Here's steps to try this out:
a. The ability to set the SSHD "ldaptimeout" is relatively new. It was first publicly introduced in NetWare 6.5 SP8. If the system is using SP7 or below, the easiest way to get the updates is to obtain and apply NWsshd8a.zip from support.novell.com (downloads tab).
b. With the new sshd materials installed, a timeout can be configured by adding the following line to sys:/etc/ssh/sshd_config :
ldaptimeout nn
where "nn" can be set to a number of seconds, anywhere from 10 (the default) to 45. Once this is set, it should be put into effect by unloading and reloading SSHD.NLM. Note that while this might allow the searches to finish before a 'timeout" is declared, it could cause ssh or sftp logins to take an excessive amount of time. There are 4 sets of LDAP searches that occur during each SFTP login attempt, and each "set" could be doing more than one search, depending on how many "eDirNameContext" lines there are in the sshd_config file. Which brings up the final points:
c. In sys:/etc/ssh/sshd_config, the "eDirNameContext" settings will influence how many searches are being done, and how big each search is going to be. Often, systems are searching a larger section of the tree than they need to, or are redundant in their searches. For example, consider the following:
eDirNameContext o=organization?scope=subtree
eDirNameContext ou=users,o=organization?scope=subtree
This means that SSHD is doing LDAP searches for o=organization and everything beneath it, then it is also doing another search of ou=users,o=organization and everything beneath that.
Problems and possible resolutions to this are:
i. The second search is already part of the first search. The second line could be removed, and this change put into effect by unloading and reloading SSHD.NLM. This would not stop timeouts from occurring, but it would speed up the overall process because SSHD would do only half as many searches before finally finishing the sequence.
ii. The searches as configured above are "subtree" searches. Such searches can require more time, and they may even be searching through many contexts which are unnecessary. These could be changes to individual (flat) context searches. This is done by removing the "?scope=subtree" from those lines. Then, if necessary, add additional eDirNameContext lines to cover remaining contexts that need to be searched. Reload SSHD to put this into effect.

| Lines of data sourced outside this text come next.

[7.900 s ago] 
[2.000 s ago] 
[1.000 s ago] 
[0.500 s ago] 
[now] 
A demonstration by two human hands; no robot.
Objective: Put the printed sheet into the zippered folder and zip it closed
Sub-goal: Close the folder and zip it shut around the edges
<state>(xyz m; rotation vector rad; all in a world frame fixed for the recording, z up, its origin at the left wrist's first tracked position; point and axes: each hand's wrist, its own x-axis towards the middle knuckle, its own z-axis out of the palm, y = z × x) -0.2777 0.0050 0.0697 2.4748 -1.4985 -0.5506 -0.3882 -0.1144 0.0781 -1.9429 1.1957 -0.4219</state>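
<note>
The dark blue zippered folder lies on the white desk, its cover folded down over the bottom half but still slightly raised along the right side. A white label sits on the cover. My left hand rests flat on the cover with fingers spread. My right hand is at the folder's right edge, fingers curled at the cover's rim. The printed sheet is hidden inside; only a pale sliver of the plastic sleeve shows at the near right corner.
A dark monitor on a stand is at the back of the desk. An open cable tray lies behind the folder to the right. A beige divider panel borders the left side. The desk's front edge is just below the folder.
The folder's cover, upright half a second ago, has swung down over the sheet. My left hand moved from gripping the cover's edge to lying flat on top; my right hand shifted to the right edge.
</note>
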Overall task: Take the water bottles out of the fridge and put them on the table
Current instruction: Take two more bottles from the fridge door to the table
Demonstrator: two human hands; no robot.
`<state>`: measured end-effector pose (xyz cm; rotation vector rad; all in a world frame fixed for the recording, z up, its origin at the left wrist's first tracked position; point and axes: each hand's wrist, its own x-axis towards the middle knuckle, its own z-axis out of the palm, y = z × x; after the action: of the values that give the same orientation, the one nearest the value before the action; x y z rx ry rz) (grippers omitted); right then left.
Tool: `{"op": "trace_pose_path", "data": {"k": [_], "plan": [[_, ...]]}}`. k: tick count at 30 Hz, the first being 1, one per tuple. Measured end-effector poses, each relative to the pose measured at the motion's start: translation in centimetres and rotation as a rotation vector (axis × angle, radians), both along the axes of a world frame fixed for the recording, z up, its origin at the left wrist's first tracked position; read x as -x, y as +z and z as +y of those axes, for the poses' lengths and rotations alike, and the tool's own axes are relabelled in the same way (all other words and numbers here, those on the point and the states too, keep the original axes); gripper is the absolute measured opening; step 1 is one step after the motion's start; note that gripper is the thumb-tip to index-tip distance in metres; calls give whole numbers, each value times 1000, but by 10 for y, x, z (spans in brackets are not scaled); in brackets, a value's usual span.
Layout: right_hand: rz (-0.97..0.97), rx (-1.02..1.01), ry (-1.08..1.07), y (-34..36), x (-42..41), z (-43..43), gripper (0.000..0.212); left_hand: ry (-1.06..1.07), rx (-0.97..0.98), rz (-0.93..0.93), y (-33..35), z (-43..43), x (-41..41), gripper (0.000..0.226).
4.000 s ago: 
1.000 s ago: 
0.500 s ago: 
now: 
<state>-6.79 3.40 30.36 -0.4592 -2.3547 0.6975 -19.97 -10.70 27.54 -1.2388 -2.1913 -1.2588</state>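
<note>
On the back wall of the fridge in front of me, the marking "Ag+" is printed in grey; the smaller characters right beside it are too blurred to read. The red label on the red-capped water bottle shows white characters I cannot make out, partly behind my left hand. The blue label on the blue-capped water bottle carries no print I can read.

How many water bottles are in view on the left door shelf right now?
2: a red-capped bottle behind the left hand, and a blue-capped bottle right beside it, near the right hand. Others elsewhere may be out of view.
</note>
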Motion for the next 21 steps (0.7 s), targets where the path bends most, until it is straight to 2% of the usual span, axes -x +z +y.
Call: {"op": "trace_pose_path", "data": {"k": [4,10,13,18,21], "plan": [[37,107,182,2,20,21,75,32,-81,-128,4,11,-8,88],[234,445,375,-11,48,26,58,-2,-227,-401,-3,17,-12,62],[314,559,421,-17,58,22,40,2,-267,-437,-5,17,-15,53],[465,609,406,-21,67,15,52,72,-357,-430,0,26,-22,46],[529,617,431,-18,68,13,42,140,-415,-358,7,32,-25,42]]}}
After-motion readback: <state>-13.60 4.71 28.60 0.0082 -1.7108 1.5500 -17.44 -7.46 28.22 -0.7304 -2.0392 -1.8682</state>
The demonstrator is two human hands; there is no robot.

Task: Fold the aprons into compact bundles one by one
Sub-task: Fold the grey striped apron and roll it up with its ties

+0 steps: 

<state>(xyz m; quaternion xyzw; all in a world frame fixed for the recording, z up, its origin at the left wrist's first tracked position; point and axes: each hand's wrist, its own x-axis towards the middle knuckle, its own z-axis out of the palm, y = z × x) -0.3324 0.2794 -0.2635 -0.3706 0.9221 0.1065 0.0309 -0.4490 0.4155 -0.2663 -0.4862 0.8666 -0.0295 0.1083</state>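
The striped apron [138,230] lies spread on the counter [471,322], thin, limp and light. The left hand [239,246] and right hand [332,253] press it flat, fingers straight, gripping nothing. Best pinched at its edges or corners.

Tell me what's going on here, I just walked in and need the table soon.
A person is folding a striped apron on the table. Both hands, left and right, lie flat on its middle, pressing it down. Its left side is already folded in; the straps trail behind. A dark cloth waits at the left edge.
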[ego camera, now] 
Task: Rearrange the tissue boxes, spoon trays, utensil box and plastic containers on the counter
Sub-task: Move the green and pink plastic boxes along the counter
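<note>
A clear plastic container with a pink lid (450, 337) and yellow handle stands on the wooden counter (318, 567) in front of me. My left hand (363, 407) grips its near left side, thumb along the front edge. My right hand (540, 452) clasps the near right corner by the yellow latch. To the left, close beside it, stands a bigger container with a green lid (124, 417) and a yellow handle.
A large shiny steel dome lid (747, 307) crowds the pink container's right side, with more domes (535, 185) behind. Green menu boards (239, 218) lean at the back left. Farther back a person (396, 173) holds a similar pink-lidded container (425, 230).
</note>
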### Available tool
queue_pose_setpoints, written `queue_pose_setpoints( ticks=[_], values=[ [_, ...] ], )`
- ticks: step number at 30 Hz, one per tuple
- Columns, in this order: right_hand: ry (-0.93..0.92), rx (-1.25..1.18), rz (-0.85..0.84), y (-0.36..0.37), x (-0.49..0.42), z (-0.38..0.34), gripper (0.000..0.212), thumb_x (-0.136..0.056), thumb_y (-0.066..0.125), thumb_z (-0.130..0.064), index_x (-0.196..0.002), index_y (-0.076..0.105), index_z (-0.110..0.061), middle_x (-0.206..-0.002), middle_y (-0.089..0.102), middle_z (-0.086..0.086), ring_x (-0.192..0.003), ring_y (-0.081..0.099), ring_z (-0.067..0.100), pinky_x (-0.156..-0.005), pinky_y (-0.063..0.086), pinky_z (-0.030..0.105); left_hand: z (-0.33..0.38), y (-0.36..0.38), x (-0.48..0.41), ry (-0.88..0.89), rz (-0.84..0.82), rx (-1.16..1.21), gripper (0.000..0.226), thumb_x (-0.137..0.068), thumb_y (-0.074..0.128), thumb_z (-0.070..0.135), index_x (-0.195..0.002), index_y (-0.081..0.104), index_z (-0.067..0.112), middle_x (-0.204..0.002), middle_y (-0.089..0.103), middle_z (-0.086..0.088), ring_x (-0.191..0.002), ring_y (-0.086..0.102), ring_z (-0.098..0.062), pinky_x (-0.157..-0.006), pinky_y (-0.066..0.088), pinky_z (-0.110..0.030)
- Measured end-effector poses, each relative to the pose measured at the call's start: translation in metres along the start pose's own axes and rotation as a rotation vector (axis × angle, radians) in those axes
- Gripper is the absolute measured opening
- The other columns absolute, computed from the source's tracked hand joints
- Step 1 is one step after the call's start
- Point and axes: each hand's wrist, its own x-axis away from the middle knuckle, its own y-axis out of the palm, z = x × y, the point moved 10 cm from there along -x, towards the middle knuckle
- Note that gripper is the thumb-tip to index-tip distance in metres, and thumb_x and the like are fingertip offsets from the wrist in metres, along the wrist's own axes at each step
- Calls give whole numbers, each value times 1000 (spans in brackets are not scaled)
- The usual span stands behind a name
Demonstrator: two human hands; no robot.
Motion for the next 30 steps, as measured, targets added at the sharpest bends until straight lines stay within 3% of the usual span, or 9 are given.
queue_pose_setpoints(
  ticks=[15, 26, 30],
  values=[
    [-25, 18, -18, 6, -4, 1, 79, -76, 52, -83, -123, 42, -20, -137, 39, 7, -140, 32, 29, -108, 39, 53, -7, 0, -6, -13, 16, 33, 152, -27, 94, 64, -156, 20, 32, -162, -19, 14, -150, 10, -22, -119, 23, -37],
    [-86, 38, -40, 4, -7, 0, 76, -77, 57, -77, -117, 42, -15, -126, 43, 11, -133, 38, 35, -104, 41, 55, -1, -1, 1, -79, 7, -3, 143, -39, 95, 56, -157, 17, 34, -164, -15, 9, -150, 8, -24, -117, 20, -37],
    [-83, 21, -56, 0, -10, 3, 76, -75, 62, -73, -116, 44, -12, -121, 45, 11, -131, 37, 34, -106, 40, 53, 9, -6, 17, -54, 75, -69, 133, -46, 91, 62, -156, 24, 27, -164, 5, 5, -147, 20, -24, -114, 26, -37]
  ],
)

This could create shorter searches and may allow them to complete without registering a time out. However, if too many additional eDirNameContext lines are needed to cover the individual contexts, this could cause an overall lengthening of the whole process. Each environment may be different in terms of whether it would be more efficient or successful to do one or two large subtree searches, or several small individual context searches.
Additional Information
Formerly known as KB 10101193.